→ **Task brief**: Restate the material below word for word, from its first line to its last.
BEGIN
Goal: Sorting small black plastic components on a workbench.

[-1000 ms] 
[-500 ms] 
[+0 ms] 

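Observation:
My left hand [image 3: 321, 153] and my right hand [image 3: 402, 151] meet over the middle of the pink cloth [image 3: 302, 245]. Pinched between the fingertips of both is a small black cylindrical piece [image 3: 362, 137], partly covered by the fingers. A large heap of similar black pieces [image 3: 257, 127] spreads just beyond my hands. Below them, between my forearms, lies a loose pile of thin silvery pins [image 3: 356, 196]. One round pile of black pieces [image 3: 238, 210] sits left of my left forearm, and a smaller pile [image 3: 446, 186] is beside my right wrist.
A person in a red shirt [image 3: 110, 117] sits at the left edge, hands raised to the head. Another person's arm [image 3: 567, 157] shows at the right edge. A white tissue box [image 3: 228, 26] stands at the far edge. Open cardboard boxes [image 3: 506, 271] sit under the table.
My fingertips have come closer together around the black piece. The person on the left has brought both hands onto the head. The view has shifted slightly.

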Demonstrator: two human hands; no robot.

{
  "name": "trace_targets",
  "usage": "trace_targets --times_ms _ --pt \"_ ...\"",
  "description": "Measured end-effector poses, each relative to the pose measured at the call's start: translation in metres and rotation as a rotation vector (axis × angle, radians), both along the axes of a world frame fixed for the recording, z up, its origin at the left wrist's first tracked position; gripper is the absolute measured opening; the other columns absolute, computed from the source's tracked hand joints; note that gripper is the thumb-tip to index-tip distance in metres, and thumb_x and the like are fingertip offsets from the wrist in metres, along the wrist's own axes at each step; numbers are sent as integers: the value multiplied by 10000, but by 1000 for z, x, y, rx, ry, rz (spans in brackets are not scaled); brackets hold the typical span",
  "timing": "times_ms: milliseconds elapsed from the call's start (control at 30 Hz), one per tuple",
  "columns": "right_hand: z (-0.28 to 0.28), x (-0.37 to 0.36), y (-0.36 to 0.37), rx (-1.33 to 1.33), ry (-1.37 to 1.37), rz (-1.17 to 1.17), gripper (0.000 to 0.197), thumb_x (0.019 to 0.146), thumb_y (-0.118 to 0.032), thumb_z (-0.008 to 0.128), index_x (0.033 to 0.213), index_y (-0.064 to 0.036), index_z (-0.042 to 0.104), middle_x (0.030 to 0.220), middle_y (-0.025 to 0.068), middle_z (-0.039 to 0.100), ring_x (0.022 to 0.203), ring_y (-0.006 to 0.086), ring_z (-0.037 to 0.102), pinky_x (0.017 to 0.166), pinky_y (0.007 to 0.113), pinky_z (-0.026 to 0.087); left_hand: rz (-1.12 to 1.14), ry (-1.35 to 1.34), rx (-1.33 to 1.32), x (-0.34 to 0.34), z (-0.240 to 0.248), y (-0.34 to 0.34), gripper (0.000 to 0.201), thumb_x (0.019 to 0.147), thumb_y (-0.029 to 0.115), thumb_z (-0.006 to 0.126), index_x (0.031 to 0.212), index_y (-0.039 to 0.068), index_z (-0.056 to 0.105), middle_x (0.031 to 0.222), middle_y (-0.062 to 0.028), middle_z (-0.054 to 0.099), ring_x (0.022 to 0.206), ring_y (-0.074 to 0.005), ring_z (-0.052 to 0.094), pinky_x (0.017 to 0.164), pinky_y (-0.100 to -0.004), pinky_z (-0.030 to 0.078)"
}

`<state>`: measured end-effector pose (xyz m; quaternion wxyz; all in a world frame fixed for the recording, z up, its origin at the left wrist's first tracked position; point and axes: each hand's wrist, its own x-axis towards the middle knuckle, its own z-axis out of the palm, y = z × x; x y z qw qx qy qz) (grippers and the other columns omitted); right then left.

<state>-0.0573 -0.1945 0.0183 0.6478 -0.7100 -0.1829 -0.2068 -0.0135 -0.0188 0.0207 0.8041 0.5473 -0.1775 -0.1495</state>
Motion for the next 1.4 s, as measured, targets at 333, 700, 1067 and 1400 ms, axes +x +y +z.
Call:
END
→ **Solved exercise**:
Goal: Sorting small black plastic components on a workbench.

[-1000 ms] 
[-500 ms] 
[+0 ms] 

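Observation:
My left hand [image 3: 321, 153] and my right hand [image 3: 402, 151] meet over the middle of the pink cloth [image 3: 302, 245]. Pinched between the fingertips of both is a small black cylindrical piece [image 3: 362, 137], partly covered by the fingers. A large heap of similar black pieces [image 3: 257, 127] spreads just beyond my hands. Below them, between my forearms, lies a loose pile of thin silvery pins [image 3: 356, 196]. One round pile of black pieces [image 3: 238, 210] sits left of my left forearm, and a smaller pile [image 3: 446, 186] is beside my right wrist.
A person in a red shirt [image 3: 110, 117] sits at the left edge, hands raised to the head. Another person's arm [image 3: 567, 157] shows at the right edge. A white tissue box [image 3: 228, 26] stands at the far edge. Open cardboard boxes [image 3: 506, 271] sit under the table.
My fingertips have come closer together around the black piece. The person on the left has brought both hands onto the head. The view has shifted slightly.
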
Demonstrator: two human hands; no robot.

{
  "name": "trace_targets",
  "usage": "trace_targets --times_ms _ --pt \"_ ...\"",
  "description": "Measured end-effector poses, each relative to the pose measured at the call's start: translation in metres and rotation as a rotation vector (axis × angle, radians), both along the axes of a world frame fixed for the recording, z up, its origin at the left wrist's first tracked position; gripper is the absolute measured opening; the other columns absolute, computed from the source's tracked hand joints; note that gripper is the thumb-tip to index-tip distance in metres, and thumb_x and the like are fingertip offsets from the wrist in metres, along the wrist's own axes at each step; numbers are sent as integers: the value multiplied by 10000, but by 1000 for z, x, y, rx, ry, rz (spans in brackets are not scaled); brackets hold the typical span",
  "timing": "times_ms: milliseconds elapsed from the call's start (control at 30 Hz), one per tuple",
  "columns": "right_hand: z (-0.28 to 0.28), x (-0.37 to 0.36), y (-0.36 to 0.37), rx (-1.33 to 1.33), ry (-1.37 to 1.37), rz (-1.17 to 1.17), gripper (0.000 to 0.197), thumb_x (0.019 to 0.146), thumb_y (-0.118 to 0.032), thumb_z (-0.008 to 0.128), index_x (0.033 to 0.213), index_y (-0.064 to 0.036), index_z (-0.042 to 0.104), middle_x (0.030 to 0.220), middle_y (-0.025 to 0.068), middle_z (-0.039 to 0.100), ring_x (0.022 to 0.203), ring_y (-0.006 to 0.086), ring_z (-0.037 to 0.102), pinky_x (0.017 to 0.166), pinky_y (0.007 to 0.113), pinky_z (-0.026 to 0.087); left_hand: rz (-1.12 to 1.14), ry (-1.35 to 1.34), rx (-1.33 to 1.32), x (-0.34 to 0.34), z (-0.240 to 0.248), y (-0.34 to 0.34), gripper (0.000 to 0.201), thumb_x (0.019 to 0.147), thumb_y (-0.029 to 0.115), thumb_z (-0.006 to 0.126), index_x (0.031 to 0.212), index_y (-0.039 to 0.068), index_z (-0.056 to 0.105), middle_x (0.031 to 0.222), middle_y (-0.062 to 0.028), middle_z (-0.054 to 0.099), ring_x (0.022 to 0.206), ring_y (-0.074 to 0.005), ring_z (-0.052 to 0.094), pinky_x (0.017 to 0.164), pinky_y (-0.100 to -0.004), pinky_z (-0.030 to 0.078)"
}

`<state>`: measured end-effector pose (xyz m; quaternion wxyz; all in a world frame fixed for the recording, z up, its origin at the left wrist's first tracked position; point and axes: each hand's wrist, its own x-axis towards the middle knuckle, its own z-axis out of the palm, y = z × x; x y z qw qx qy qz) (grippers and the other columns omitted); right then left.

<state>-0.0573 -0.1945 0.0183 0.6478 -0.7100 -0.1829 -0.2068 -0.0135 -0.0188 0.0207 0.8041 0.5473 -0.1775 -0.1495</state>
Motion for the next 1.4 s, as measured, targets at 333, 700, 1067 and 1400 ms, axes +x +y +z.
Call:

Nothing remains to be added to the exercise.